Employee feedback is essential for the growth and progress of your employees. It helps them understand their strengths, weaknesses, and areas that they need to work on.

The only problem is that most employees don’t get quality feedback. They often think that their performance is satisfactory when it really isn’t — and they have no idea how to improve.

If you’re worried about providing accurate employee feedback, you’re in luck. This guide covers common mistakes that people make when giving employee feedback and how you can avoid them. Just dive right in!

Giving Employee Feedback That’s Too Vague

This can leave employees feeling confused and uncertain about what they need to do to improve. When talking to employees, be specific about what the employee did well or what could be improved.

For example, instead of saying “That wasn’t good,” say “Next time, please double check your work before turning it in.” This will help the employee understand what they need to do to improve and feel more motivated to do so.

Giving Feedback That’s Either Too Positive or Too Negative

When giving feedback that is too positive, employees may become complacent and may not be motivated to improve. On the other hand, when giving feedback that is too negative, employees may become discouraged and may not be willing to try new things.

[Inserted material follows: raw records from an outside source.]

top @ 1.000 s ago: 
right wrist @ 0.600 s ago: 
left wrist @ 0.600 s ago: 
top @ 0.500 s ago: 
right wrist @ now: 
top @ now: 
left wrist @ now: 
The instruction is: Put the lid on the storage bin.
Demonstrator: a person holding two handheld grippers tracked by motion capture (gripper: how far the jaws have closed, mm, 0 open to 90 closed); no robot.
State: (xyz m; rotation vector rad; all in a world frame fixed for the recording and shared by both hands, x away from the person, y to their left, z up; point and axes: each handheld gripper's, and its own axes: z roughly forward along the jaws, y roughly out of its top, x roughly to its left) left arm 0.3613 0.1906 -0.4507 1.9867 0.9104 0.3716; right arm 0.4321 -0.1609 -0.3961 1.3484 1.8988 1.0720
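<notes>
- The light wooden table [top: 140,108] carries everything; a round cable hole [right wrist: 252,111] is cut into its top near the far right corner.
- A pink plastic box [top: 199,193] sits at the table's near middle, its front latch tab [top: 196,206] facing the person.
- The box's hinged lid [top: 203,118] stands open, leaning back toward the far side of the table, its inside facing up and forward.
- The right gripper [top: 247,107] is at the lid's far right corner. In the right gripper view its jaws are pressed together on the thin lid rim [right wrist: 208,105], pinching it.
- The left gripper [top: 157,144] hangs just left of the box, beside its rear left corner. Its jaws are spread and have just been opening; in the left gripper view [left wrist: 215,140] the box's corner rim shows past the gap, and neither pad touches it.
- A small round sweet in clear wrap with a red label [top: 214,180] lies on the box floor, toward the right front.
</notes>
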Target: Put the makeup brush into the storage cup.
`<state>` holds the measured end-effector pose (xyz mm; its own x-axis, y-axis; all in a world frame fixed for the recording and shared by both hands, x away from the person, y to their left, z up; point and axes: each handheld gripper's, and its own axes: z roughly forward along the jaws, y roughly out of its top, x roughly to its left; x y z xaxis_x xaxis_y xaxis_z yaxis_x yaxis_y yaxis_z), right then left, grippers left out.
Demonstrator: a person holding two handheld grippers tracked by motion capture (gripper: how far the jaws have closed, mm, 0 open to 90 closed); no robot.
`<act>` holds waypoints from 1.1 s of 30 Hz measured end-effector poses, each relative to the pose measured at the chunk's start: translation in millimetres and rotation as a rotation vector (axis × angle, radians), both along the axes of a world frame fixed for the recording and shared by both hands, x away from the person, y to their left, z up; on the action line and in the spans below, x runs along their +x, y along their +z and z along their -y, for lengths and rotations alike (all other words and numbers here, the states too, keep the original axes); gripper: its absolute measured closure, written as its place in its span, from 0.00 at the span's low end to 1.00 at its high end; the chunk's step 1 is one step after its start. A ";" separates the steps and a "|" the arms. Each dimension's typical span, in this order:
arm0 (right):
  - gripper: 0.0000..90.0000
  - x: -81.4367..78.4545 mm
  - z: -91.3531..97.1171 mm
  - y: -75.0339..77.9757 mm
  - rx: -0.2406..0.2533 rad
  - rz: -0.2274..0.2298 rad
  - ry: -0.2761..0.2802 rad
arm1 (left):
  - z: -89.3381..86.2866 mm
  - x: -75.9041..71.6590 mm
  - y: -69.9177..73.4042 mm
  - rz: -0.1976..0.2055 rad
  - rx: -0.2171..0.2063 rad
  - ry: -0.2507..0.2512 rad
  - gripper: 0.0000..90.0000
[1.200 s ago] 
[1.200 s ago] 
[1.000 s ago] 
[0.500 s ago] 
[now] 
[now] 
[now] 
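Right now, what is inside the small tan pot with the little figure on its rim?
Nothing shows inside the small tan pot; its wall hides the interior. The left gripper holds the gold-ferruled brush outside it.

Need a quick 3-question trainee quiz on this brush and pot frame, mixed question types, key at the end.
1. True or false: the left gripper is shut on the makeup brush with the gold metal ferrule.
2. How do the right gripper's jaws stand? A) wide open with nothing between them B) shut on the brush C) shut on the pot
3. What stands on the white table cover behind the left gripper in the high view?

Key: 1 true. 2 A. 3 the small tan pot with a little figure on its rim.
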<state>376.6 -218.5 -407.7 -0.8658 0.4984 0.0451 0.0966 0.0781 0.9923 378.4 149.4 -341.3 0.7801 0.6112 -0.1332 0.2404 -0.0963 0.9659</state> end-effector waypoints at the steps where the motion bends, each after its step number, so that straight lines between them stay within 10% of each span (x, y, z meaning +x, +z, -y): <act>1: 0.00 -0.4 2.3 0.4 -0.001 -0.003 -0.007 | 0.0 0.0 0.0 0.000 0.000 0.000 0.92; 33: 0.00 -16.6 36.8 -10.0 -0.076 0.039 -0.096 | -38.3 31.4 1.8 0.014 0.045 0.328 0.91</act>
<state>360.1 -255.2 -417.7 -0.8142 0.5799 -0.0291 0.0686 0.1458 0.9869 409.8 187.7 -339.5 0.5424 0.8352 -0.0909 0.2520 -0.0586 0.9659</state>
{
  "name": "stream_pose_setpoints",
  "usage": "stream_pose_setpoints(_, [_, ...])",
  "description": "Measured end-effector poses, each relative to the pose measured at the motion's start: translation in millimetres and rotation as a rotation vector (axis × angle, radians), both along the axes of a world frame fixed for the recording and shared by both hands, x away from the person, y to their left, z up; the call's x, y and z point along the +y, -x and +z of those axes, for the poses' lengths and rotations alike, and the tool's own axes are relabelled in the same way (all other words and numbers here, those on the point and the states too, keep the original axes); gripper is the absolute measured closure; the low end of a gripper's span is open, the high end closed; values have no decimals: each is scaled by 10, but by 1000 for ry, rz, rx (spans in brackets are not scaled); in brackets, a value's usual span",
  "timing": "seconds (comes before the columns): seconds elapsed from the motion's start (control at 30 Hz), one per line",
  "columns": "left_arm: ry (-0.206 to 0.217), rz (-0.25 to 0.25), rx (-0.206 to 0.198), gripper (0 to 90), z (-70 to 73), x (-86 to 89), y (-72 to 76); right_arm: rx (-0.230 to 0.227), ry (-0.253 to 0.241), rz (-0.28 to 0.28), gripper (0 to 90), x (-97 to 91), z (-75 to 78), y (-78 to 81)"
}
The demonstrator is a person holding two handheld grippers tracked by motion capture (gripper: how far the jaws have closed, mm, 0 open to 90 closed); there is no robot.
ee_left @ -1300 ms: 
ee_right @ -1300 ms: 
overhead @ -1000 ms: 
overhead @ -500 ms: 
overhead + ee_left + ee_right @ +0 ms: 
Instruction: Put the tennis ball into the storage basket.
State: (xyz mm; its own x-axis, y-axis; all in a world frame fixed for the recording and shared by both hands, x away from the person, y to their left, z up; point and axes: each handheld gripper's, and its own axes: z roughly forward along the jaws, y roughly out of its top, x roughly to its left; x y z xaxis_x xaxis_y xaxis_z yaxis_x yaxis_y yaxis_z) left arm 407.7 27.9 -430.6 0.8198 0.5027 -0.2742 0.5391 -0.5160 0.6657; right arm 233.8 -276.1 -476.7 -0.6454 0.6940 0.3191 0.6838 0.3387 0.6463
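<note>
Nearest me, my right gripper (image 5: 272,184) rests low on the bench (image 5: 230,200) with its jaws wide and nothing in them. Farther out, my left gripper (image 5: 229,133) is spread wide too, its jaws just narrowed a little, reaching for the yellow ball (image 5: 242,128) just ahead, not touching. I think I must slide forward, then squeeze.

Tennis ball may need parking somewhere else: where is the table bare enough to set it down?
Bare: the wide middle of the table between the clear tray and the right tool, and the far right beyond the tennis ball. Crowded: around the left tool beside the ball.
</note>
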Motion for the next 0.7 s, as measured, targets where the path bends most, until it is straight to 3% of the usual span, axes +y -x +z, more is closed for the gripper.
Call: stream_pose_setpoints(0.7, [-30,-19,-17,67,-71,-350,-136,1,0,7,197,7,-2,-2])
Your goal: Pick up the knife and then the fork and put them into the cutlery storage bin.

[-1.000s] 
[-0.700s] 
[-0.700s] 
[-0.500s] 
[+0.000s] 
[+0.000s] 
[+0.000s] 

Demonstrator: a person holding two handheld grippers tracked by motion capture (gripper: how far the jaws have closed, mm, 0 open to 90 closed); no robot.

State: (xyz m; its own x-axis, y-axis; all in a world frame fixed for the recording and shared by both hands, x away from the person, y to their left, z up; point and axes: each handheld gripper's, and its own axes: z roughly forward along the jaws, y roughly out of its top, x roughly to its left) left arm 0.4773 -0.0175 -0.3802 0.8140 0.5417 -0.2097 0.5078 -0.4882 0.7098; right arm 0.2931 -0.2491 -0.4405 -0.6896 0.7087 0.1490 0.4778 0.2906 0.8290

The best way to avoid these mistakes is to find a balance between positive and negative feedback. Praise employees for their successes and point out areas where they can improve. By doing this, you will encourage employees to continue working hard and strive for improvement.

Not Giving Feedback Often Enough

This can be a difficult balance to strike, as you don’t want to be overbearing or nitpicky, but at the same time, employees need to know how they’re doing in order to improve. A good rule of thumb is to aim for at least once a week, whether that be through a formal meeting or simply check-ins throughout the day.

This way, employees always have an understanding of where they stand and what areas need improvement.

Not Timing Your Feedback Effectively

Giving feedback right after an incident occurs may be too soon and the employee may not be receptive. On the other hand, waiting too long to give feedback may make it seem like you don’t care. If you are unsure, err on the side of sooner rather than later.

The key is to strike a balance and find a time that is comfortable for both you and the employee. If there is an issue with the employee, such as coming into work late, you can read this article on how to handle that specific situation. Check it out!

Giving Employees the “Silent Treatment”

The silent treatment communicates disrespect and creates an uncomfortable work environment. If you need to give feedback to an employee, do it in a way that is respectful and constructive. Make sure the feedback is necessary and give it only when it is warranted which will help the employee improve.

Give Feedback That Empowers

Giving employee feedback can be challenging, but by avoiding common mistakes, managers can ensure that their employees receive the feedback they need to be successful. Focus on being clear, concise, and positive in your feedback in order to help your employees grow and improve. Give feedback that empowers.